## [Prompt]
Each line of the data below from the one holding "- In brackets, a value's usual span" to the one holding "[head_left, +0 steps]", inclusive, is to be reproduced exactly; no other line belongs in the answer.

★ ★ ★

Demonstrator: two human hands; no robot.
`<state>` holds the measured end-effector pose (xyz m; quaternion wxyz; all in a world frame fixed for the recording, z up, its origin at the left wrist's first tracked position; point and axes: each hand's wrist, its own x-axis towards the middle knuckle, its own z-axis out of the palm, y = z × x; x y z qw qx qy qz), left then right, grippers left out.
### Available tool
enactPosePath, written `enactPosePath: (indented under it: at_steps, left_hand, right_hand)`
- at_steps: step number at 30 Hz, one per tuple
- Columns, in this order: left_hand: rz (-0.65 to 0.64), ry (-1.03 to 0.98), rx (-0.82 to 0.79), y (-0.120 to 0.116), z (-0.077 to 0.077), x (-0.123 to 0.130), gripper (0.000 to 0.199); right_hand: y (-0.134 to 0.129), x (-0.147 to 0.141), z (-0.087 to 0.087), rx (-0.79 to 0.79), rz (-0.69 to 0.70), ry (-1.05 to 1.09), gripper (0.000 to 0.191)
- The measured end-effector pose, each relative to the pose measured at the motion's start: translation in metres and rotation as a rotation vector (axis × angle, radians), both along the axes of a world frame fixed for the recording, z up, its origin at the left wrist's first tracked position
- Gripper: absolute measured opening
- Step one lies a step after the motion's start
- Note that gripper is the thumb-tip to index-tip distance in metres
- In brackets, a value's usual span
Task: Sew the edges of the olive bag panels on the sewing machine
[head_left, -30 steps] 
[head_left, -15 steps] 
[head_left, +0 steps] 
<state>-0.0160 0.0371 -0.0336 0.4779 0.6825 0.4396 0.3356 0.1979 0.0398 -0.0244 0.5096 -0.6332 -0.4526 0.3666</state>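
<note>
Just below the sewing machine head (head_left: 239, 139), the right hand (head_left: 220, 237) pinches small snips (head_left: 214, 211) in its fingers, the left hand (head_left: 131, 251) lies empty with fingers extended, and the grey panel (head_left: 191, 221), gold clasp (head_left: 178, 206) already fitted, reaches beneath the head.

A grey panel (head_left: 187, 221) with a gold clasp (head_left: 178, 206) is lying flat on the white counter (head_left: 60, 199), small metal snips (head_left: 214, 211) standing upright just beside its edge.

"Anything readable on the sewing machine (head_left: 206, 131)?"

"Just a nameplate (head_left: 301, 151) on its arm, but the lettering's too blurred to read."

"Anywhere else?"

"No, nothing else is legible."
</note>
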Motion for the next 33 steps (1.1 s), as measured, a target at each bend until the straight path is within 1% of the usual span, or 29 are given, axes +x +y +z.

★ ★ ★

## [Result of this exercise]
- In brackets, a value's usual span
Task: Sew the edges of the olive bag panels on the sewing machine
[head_left, -30 steps] 
[head_left, -15 steps] 
[head_left, +0 steps] 

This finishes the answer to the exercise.